# Expenditure minimization with Leontief utility

I need to solve the expenditure minimization in a context where $$u(x,y) = min\{x,y\}$$, i.e. where utility is Leontief.

The minimization problem is

$$\text{min}_{x,y}\,\,p_xx+p_yy \\ \text{subject}\,\,\text{to}\,\,\text{min}\{x,y\} \geq u$$

I know that if I had to maximize the sam utility function I had to impose the equality between the content of the curly brackets. But I am stuck in getting how should I behave in this context. Should I proceed by cases?

• Downvoter, what's the problem with the question? Oct 5 '18 at 21:20
• Downvote by me. What have you tried so far? This question seems to be very solvable with a medium amount of research effort. Oct 6 '18 at 8:04

## 1 Answer

The Lagrangian method wouldn't be of any use, because Leontief function is not differentiable at the point of optimality/kink. However, you can consider the following approach.

We know that for $$U(x,y)=min\{x,y\}$$, optimalilty occurs at the point where $$x=y$$. Let the budget correspondence be $$p_1x+p_2y\leq w$$, where $$w$$ is the income level. Optimal consumption bundle occurs when all the income is used up. Thus, we have $$p_1x+p_2x= w$$ (since $$x=y$$ at point of optimality). This gives us the demand correspondences as $$x(\textbf{p},w)=y(\textbf{p},w)=\frac{w}{p_1+p_2}$$. Using the demands, we can find out the indirect utility as $$v(\textbf{p},w)=U(x(\textbf{p},w),y(\textbf{p},w))=min\{\frac{w}{p_1+p_2},\frac{w}{p_1+p_2}\}=\frac{w}{p_1+p_2}$$.

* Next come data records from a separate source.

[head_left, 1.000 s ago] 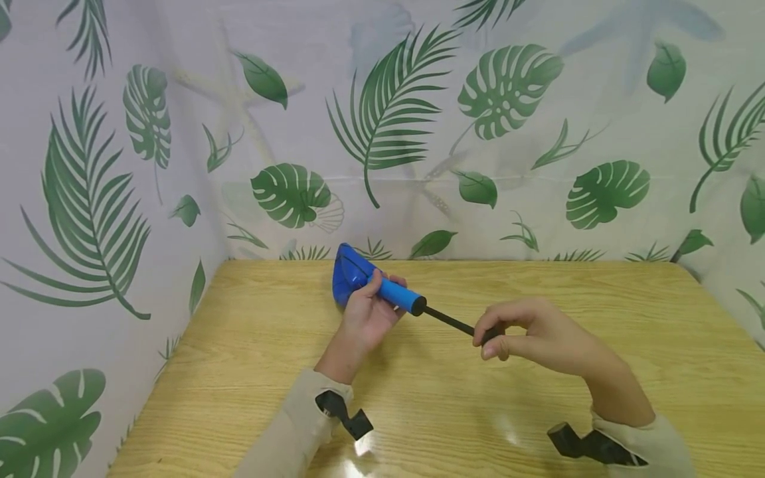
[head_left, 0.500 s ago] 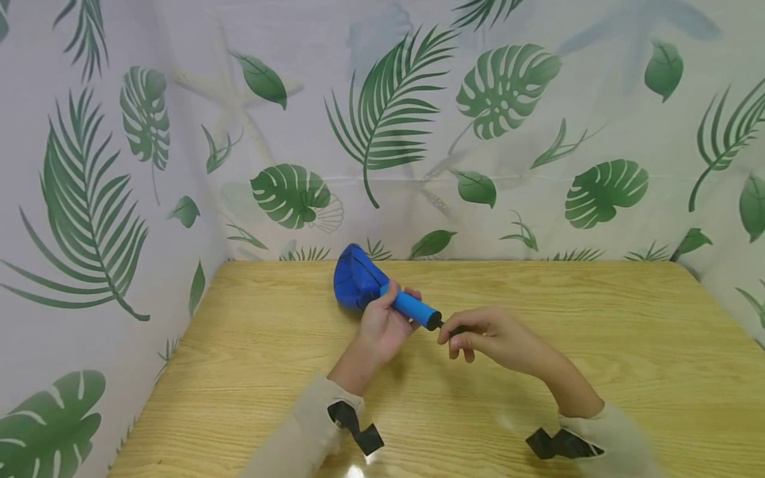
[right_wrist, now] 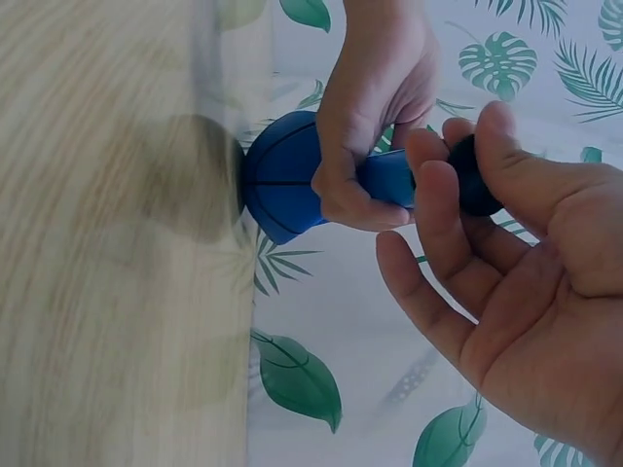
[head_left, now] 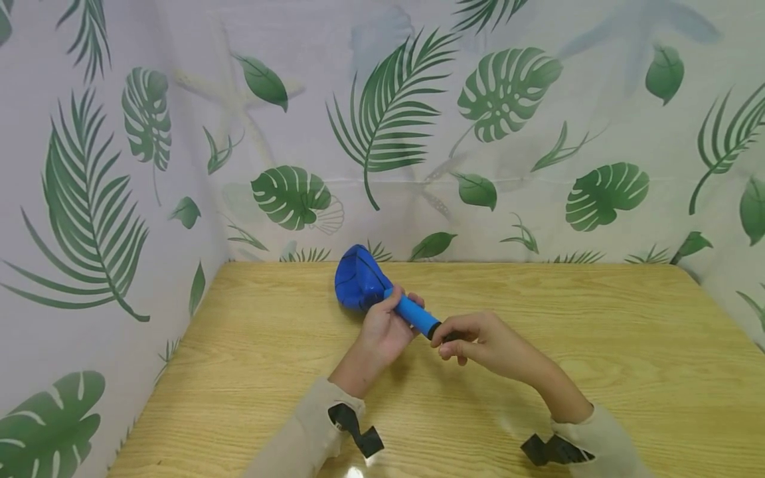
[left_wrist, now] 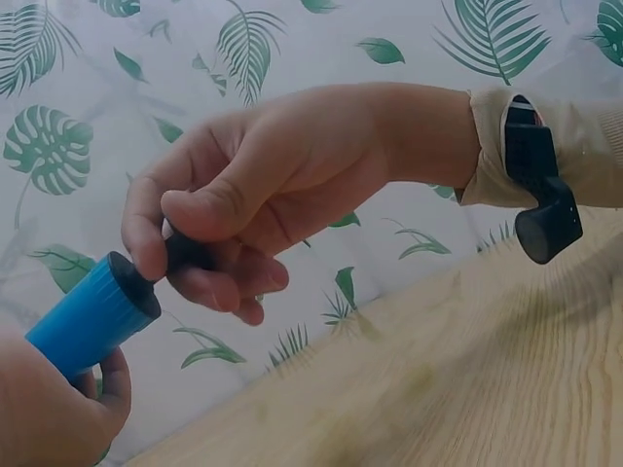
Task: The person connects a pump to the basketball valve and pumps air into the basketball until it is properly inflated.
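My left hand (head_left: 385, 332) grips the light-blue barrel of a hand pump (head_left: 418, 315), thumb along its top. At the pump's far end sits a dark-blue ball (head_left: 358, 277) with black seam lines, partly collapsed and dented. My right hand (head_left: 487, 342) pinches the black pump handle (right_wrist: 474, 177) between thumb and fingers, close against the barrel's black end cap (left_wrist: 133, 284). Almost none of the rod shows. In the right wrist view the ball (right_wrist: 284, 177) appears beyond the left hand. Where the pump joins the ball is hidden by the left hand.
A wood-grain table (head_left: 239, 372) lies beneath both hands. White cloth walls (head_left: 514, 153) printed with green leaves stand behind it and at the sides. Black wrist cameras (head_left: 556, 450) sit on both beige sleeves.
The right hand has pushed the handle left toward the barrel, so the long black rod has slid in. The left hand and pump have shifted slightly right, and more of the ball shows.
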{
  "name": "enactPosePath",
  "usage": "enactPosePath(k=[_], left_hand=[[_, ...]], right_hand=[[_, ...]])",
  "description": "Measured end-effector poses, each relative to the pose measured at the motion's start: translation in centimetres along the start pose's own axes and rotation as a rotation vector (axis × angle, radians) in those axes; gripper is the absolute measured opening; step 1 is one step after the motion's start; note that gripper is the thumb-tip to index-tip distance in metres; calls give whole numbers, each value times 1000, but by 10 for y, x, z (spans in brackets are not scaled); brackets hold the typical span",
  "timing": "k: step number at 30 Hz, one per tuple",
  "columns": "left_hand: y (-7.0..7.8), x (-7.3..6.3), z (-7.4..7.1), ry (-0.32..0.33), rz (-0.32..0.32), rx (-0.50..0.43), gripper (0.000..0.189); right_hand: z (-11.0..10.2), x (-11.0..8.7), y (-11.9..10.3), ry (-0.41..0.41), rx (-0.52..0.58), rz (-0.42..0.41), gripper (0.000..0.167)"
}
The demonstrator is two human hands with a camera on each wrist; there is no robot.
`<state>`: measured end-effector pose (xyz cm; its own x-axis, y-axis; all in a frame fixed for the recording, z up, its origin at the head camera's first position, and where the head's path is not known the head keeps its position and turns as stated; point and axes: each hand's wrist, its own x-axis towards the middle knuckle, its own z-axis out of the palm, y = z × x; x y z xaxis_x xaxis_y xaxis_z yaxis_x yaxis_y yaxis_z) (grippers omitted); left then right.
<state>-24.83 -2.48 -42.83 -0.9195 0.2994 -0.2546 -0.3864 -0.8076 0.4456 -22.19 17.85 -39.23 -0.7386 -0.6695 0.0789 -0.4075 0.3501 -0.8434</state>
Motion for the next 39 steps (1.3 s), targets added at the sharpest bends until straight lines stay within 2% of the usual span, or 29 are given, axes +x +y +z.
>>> enactPosePath(k=[8, 17, 21, 28, 33, 39], left_hand=[[8, 1, 0, 15, -8, 17, 14], [32, 0, -1, 44, 88, -42, 12], [38, 1, -3, 27, 91, -80, 14], [36, 0, -3, 8, 78, -61, 13], [32, 0, -3, 10, 105, -50, 11], [19, 0, -2, -24, 70, -28, 13]], right_hand=[[-7, -4, -8, -8, -9, -1, 12], [-35, -24, -28, -19, -5, -1, 12], [-47, -34, -30, 8, -3, -38, 12], [-50, -36, -26, 0, 18, -161, 14], [-48, -33, -19, 37, -8, -163, 14], [-39, -24, -11, 42, -20, -171, 12]])
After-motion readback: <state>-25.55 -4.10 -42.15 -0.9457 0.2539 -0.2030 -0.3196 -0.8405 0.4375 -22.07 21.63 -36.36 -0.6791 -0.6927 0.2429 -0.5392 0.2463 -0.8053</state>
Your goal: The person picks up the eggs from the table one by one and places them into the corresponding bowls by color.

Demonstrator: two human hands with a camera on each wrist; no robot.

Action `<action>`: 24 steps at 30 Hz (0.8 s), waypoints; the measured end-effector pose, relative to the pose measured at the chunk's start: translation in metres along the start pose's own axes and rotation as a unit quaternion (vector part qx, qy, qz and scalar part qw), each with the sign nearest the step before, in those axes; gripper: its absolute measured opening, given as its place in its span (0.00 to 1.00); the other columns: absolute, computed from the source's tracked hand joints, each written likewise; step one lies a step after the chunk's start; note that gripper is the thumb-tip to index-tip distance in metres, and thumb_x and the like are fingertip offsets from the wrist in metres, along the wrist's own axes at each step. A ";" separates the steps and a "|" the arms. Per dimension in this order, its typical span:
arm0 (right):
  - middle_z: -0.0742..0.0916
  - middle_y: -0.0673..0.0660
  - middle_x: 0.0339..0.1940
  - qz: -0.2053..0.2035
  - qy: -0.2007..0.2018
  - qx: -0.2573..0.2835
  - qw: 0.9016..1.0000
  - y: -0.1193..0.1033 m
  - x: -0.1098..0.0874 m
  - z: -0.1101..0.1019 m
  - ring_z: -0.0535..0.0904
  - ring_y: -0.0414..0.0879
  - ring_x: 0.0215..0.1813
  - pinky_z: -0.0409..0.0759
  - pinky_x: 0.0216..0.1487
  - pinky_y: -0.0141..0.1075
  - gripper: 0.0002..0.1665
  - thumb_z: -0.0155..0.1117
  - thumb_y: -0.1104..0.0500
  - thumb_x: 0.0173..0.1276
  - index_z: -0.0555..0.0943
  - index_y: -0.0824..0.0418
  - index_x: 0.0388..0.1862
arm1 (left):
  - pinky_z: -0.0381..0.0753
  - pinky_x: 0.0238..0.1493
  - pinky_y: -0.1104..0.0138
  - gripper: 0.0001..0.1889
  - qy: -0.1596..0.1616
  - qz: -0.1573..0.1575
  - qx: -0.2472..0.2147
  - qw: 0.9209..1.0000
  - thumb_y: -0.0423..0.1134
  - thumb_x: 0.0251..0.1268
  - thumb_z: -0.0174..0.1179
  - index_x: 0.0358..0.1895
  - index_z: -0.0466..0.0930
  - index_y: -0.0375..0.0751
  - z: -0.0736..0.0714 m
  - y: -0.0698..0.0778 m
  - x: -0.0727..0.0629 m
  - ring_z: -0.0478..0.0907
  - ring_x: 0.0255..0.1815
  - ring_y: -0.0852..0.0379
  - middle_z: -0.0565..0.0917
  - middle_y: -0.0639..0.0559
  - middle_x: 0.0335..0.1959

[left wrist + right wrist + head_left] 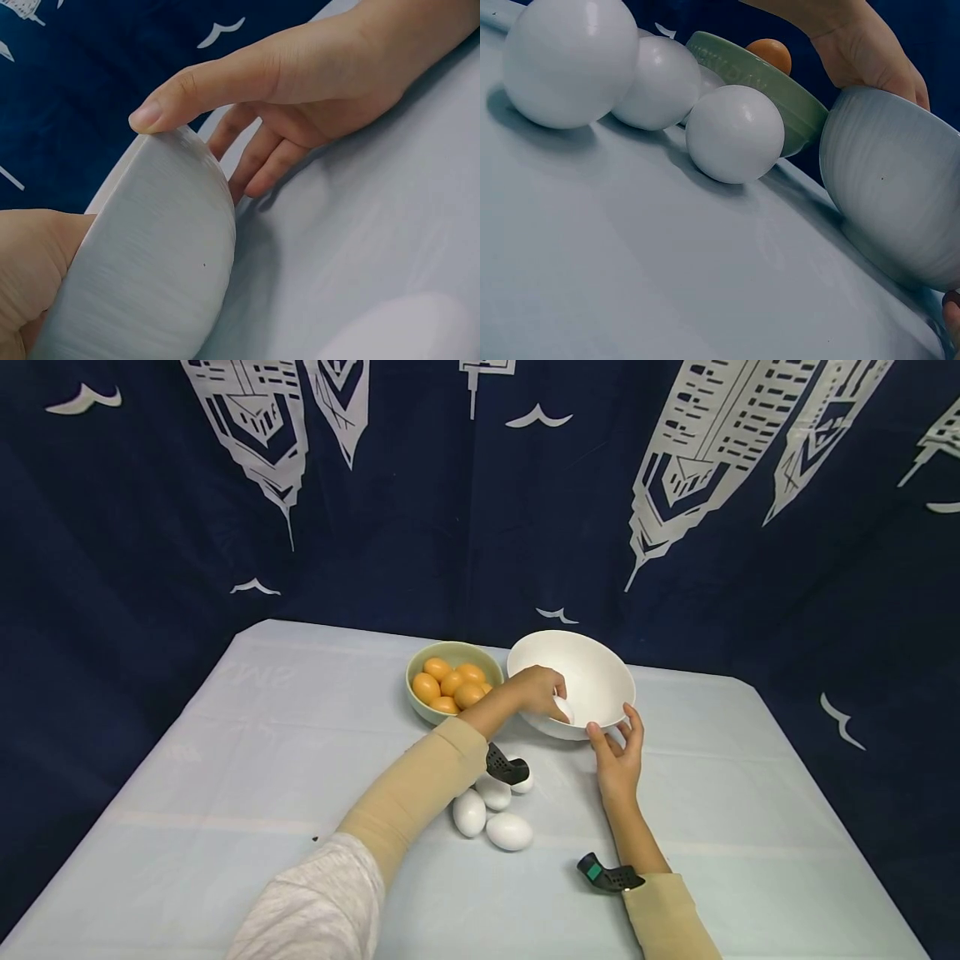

Next, we turn towards the duality principle,i.e; for a given level of utility, we have $$v(\textbf{p},e(\textbf{p},u))=u$$. Thus, we have $$\frac{e(\textbf{p},u)}{p_1+p_2}=u$$, or $$e(\textbf{p},u)=u(p_1+p_2)$$. Next, we appeal to Shephard's Lemma,i.e; $$\frac{\partial e(\textbf{p},u)}{\partial p_i}=h_i(\textbf{p},u)$$. Notice that the expenditure function is differentiable in prices. Thus, we get $$h_1(\textbf{p},u)=u$$ and $$h_2(\textbf{p},u)=u$$.

Another approach is possible. You can also solve the EMP for the standard CES utility function, and then derive the respective hicksian demands for Leontief function by taking suitable limits on the elasticity.(I don't know of any material where they've used this method, but it is possible according to theory)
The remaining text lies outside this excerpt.